Misunderstood Monster WIP
-
-
@nyrrylcadiz
Hi, everyone!. I had a lot of ideas for this month’s topic. The sketches you see above are my top ones. Some are more finished than the others. If you ask me, i’m leaning more on 1 but i really wouldn’t mind finishing 2 as well. I think it will be a fun entry to my portfolio but i think #1 is more inline with this month’s prompt. Please let me know what you guys think. I’d love to know your thoughts. Critiques are welcome!
-
@nyrrylcadiz I like number 1 a lot.
-
@chip-valecek haha thanks chip!
-
@nyrrylcadiz one more for no#1. Great concept and comp. Please please take it further
-
@nasvikdraws hi! Thanks! Yeah i’m planning to expand that illustration such that it will show the girl’s entire room, showing tiny monsters just like the one in the sketch, hiding in nooks and crannies and what not, hinting that what he’s actually doing may not be because he likes the girl but is actually a making a diversion for his friends. I think that concept will raise more confusion on what his real motives are which in turn will trully make him a misunderstood monster. Phew! I hope that wasn’t too wordy. Lol
-
I like number one. It's definitely got a lot of potential for dramatic lighting. That cat chasing after the mouse Hansel and Gretel is just amazing, though!
-
I like one but the silhouette of the kid could read better so you know what she is holding
-
Yeah, i like nr 1 a lot too, it have very sharp values, but i also liked nr 2 with it storytelling
-
@nyrrylcadiz Another vote for number one. Love your ideas though
-
@sas @rcartwright @Art-of-B @Ailantan thanks ror the support guys. I’m very happy you like the sketches.
I’ve been working on sketch one and so far this is what i came up with.
I’ve also been working on number two. The one wih the with witch cat and mice hansel and gretel. I’ve been playing with the colors and i really like how .they’re turning out. Here’s what i’ve worked on.
Working on number 2, i’m finding myself liking it more and evevn considering using it as my entry. I’m not really sure though. What do you guys think? Should i keep on working on #1 or should i go with #2 instead? I would definitely love to know what you guys think. Thank you!
-
@nyrrylcadiz I love the colors you’ve used for number two! Although this one is really great looking too, my eyes kind of lean more towards number one because there’s more mystery in that picture. Also more to see, more to take in. My brain goes to wonder what will happen next.
-
I like number one more now
-
-
Hi, guys! I know some of you might be mad at me for posting this since you prefer option #1 but i just can’t resist working more on sketch #2. It’s just more apealling for me. Also since i’ve been seeing a few entries similar to #1, a monster giving a flower/gift/something to a girl or vice versa, I’m afraid sketch #1 is getting too common. It’s a also making me recons9der if i should go through with it. My main goal for these monthly competitions is to have a new portfolio worthy piece but having a little exposure here and there also wouldn’t hurt.

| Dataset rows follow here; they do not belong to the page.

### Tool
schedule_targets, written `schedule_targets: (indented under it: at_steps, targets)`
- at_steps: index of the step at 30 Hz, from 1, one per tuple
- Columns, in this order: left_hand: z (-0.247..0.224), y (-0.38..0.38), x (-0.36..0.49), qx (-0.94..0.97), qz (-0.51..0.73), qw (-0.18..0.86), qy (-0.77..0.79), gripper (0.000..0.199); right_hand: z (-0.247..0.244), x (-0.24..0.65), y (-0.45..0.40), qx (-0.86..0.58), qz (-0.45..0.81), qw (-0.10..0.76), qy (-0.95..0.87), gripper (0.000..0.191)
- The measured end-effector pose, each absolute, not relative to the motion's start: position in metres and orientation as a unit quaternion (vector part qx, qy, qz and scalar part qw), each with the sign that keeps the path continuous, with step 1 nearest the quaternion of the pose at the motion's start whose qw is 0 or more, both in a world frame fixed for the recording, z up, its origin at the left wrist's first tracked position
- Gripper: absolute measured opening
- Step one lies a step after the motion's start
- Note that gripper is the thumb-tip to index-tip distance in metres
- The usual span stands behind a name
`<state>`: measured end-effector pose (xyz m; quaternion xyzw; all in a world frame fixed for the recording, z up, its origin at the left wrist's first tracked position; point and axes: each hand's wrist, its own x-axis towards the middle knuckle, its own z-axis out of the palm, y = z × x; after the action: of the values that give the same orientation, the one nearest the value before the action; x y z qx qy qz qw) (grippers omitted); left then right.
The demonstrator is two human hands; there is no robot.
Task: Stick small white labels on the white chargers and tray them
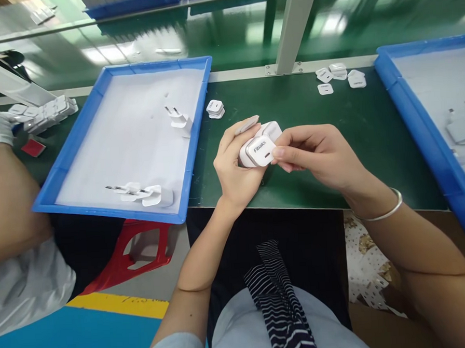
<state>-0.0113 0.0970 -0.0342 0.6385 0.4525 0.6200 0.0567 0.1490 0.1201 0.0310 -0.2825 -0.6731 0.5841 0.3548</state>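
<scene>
My left hand (229, 171) is wrapped round a white plug charger (246, 156) above the green table. At the charger's end sits a white cover sheet (261, 150) printed "Fibaks", with a small dark slot. Thumb and fingertips of my right hand (323, 151) pinch this sheet's right edge; whether it is fully stuck down I cannot tell. Behind it, a second white block (272, 129) shows, partly hidden. A pale flat piece (247, 125) rests along the fingers of my left hand. A small stack of printed covers (215, 108) lies beyond that hand.
A blue-rimmed tray (185, 197) at left holds several chargers (181, 122) with pins. Another blue tray (411, 102) with chargers stands at right. Loose covers (325, 89) lie at the back. A co-worker's arm (13, 201) is at far left, near stacked white pieces (52, 113).
</scene>
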Motion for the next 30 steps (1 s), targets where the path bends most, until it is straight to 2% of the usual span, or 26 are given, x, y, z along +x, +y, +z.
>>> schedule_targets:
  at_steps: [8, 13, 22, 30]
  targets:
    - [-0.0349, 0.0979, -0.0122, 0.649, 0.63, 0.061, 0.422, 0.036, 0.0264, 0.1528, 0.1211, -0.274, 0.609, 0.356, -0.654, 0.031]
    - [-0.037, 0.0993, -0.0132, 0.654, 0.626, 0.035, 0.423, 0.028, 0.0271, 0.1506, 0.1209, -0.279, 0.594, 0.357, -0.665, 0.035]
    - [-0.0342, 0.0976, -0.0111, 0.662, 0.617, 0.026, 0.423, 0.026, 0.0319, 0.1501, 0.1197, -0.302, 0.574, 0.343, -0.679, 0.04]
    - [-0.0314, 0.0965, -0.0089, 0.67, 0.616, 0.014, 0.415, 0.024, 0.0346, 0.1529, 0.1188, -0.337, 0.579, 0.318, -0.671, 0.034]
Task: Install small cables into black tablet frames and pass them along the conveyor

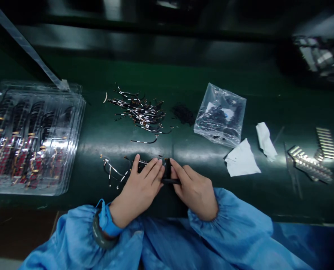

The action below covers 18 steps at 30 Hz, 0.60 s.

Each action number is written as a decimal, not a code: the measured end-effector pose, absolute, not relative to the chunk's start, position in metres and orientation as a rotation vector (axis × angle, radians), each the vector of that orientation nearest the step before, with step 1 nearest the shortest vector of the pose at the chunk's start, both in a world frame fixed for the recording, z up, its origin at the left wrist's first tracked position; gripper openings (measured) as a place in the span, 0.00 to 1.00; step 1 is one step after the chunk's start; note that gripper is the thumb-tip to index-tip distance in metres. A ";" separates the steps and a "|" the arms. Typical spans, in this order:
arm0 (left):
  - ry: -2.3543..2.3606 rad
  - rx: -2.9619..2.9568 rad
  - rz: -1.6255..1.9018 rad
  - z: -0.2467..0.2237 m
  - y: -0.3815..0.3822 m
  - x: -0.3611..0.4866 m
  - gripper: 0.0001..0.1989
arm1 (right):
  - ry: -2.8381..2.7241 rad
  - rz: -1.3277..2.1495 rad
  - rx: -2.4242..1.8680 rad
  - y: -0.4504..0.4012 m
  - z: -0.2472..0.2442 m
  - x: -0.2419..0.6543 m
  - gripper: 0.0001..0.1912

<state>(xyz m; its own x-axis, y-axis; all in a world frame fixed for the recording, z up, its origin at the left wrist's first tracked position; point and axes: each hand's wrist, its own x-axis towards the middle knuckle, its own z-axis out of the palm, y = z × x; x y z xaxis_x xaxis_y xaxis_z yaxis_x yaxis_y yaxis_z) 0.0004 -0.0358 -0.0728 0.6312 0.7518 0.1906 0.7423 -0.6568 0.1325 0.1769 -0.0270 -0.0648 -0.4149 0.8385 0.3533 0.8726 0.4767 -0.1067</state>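
My left hand (141,187) is low over the green worktop, little finger spread away and its other fingers bent down against a small black part (167,170). From the other side my right hand (195,189) grips the same black part between thumb and fingers. What exactly the part is cannot be made out, as both hands cover much of it. A few short black-and-silver cables (110,168) with gold-coloured ends lie left of my left hand. Beyond my hands is a tangled heap of similar cables (144,112), with a single cable (146,141) in front of it.
Stacked clear plastic trays (79,123) holding rows of cables stand at left. Right of the heap are tiny black pieces (183,113) and a clear plastic bag (221,116). White paper scraps (242,159), tweezers (293,174) and metallic strips (310,165) lie farther right.
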 end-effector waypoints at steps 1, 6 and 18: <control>1.281 2.799 0.353 -0.073 -0.036 0.000 0.18 | -2.346 -0.107 -1.432 -0.026 -0.065 0.178 0.14; 1.275 2.785 0.370 -0.073 -0.037 0.000 0.18 | -2.406 -0.001 -1.328 -0.020 -0.068 0.183 0.15; 1.272 2.779 0.341 -0.070 -0.035 0.000 0.18 | -2.310 0.230 -1.379 -0.006 -0.075 0.186 0.08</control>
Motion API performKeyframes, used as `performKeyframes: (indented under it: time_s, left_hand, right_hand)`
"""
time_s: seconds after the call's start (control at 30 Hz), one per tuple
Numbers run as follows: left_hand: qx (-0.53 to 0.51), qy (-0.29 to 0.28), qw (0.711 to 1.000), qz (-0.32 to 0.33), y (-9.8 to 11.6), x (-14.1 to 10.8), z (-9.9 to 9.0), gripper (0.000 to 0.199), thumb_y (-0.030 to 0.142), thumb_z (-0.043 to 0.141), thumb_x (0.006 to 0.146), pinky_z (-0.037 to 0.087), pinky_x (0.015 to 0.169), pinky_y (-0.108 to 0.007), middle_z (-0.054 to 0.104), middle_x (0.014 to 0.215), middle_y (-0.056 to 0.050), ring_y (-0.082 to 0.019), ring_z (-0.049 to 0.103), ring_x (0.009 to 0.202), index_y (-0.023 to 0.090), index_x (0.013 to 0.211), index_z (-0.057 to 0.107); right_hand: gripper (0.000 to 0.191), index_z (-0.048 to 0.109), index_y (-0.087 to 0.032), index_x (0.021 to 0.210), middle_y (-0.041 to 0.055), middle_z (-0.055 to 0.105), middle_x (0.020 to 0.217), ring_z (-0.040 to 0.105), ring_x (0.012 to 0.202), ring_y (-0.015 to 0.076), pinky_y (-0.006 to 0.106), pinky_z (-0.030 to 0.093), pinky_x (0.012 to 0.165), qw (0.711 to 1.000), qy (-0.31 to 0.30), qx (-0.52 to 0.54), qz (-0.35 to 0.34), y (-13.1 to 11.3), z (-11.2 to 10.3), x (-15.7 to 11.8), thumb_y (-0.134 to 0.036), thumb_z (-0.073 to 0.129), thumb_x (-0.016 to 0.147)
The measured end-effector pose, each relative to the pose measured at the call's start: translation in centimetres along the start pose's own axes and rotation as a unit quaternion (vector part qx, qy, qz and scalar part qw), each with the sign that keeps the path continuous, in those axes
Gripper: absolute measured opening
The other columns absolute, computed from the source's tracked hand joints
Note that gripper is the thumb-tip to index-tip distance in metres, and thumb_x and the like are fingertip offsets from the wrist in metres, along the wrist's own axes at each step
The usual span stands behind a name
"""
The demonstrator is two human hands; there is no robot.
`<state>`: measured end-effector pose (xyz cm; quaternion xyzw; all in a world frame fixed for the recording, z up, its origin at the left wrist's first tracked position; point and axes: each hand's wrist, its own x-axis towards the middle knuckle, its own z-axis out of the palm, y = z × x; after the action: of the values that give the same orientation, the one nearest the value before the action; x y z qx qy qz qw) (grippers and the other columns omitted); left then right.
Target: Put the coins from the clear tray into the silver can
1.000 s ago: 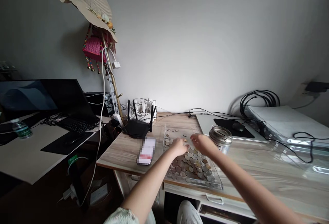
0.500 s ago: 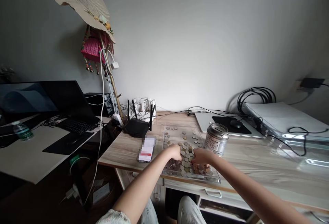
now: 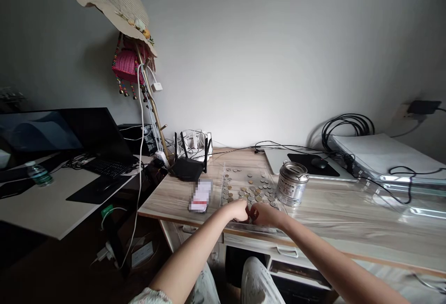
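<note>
A clear plastic tray (image 3: 241, 184) lies on the wooden desk, with many silver and brass-coloured coins (image 3: 258, 192) spread inside it. My left hand (image 3: 239, 210) and my right hand (image 3: 264, 214) are low over the tray's front part, almost touching each other. Both have their fingers curled inward and down among the coins. Whatever the fingertips pinch is hidden beneath the hands. To the right of the tray stands a metal tin (image 3: 292, 187) with a slot in its lid and a wire handle.
Left of the tray lies a phone (image 3: 201, 197), behind it a black router (image 3: 188, 168). A closed laptop (image 3: 275, 159) with a black mouse pad and mouse (image 3: 318, 162) lies behind the tin. Cables run along the wall. Clear stacked trays (image 3: 393, 169) stand at the right.
My hands have drawn together near the tray's front, the right one moving left. Fewer coins show at the front, where my hands now cover them. The view has shifted slightly.
</note>
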<state>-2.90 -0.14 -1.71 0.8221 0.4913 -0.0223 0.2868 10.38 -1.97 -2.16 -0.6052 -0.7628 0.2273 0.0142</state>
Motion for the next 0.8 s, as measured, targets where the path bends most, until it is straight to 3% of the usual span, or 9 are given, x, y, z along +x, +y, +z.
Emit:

So, below are some color comps for sketch 2. I’m leaning more to that pink one at the bottom. What do you guys think?
-
I’ve been trying to finish it, too. If time permits, i’ll make another piece similar to option #1 but with a slightly dufierrent concept. Then, i’ll let you guys decide which one i should use for the contest. I hope you like this. It’s still a work in progress. Please let me know your thoughts and critiques. They’re highly appreciated.
-
-
-
-
@nyrrylcadiz Very late to this, but first I wanted to say that I really like the piece you did with the flying dog
Going back to your original concepts, I think that 1 had the best read. I also liked 3 as I thought it was a nice snapshot into a bigger story.

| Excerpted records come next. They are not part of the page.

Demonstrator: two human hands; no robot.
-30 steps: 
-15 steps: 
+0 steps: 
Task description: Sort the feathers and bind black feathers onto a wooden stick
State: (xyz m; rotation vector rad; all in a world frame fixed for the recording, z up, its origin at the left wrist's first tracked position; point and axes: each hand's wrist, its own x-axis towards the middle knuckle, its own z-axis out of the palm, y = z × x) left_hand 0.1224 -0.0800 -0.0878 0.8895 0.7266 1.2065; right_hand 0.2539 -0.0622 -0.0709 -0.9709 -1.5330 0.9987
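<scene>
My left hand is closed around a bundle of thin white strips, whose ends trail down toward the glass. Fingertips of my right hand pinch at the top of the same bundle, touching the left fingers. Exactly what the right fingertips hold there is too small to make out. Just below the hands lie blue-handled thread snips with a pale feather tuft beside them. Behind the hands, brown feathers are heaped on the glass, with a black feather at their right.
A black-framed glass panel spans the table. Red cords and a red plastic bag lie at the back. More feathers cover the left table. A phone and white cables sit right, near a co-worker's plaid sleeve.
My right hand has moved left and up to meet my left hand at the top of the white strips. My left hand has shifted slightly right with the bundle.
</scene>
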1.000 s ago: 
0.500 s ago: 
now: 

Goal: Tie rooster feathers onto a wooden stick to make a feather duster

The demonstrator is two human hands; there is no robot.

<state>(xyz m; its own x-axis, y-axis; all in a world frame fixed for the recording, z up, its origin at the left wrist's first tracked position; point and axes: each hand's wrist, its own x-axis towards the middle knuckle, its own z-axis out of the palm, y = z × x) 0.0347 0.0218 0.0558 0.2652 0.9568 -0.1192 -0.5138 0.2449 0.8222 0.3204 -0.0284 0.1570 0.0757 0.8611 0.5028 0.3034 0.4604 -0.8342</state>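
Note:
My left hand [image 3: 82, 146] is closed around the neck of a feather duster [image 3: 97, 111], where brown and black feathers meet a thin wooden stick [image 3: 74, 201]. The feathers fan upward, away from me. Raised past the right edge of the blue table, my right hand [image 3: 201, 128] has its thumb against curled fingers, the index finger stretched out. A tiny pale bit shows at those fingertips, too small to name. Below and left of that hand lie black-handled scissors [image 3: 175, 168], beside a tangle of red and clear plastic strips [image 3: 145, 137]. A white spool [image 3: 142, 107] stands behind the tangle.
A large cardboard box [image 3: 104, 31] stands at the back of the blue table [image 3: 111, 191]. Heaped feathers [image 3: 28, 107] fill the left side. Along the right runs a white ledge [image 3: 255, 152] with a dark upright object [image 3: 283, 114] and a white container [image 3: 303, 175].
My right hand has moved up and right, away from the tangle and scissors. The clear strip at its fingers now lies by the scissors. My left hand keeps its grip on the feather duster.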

I don't think that you needed to expand the frame to include the other objects and monsters in no.1, as it feels like there is too much story and the main concept has been lost somewhat.

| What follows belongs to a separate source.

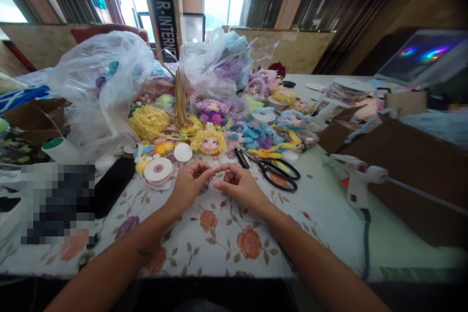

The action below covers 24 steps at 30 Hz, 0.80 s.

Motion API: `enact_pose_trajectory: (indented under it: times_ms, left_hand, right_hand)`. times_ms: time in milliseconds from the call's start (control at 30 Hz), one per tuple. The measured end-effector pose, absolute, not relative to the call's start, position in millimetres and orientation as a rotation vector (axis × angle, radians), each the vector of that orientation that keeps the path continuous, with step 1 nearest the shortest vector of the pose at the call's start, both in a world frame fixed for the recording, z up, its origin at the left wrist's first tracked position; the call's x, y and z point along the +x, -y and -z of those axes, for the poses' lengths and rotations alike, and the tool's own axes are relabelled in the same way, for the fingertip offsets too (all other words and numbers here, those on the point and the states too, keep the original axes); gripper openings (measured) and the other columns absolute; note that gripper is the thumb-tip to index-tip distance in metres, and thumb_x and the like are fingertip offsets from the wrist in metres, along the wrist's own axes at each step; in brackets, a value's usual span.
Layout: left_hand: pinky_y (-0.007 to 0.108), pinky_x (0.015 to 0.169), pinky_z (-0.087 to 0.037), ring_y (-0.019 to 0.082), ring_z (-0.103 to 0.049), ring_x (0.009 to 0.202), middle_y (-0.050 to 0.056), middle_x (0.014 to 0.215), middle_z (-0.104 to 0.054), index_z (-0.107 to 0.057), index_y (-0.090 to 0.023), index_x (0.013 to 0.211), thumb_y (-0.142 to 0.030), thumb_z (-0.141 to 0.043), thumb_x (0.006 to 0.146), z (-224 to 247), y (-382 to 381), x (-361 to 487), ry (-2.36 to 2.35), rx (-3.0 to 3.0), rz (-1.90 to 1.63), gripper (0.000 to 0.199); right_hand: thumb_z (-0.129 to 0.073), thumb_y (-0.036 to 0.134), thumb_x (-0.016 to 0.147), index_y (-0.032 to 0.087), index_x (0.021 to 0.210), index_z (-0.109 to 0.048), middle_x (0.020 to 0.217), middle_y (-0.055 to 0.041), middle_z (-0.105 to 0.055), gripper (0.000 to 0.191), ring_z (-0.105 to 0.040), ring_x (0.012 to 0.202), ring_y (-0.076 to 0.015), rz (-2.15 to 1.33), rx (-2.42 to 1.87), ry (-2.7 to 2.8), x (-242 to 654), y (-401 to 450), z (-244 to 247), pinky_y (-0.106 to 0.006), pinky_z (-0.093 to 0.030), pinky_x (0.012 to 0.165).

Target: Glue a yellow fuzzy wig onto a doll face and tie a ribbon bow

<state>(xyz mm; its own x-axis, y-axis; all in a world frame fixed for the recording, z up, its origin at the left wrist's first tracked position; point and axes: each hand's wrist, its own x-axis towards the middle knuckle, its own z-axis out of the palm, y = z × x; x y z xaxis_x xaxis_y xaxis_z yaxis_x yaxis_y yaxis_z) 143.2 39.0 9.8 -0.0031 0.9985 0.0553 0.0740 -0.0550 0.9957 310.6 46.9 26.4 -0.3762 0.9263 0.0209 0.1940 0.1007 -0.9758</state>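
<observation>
My left hand [192, 183] is raised over the flowered tablecloth [183, 258], thumb and forefinger pinched together. Whatever lies between them is too small to name. Opposite it, my right hand [241, 187] has curled fingers, with a gap between forefinger and thumb. Its forefinger tip meets the left fingertips. Just beyond both hands lies a doll head [210, 141] with curly yellow hair. A ribbon spool [159, 170] sits left of my left hand, and black-handled scissors [280, 173] lie to the right of my right hand.
Doll heads, coloured yarn [258, 134] and clear plastic bags [109, 73] pile up at the back. A black phone [113, 187] and a thread cone [60, 150] are at left. A glue gun [358, 178] stands beside a cardboard box [413, 175] at right.
</observation>
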Motion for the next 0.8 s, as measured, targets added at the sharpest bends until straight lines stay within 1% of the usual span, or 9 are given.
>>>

the new sketch of the kid been told off by his parents is also very promising, but perhaps it would work better in portrait rather than landscape as the composition is getting divided up into quarters.
In regards to the cat and mice one, i'm not exactly sure what the story is about. On first read it kinda reminded me of the crazy cat lady from the simpsons who throws cats at the children. I don't know if you decided to veer away from the competition title (which is fine if you have a great concept) but is the cat good or bad and which character is misunderstood? Also why is the candy/chocolate she is holding in the shape of mice? Is it following the same story of hansel and gretel or is the cat witch (?) actually nice and the mice just got shocked and decided to run away once they saw the chocolate mice.
I love the design you did of the house, but it has much more detail than the foreground elements which I feel is causing issues with the composition. I would much rather see the characters much closer to the house and interacting with it in some way as it seems a shame to be just used as a background object.
In regards to the lighting, it depends on what is the story you are trying to tell. I don't think that either lighting scheme helps narrate the story and I would go back to working on it in black and white to do a few value studies first, rather than working on the details before the main idea has been told.
I hope this critique didn't come off as super negative. I think you have the skill set to get a great piece done and it feels like you are spending a lot of time working on the details before the foundation has been built.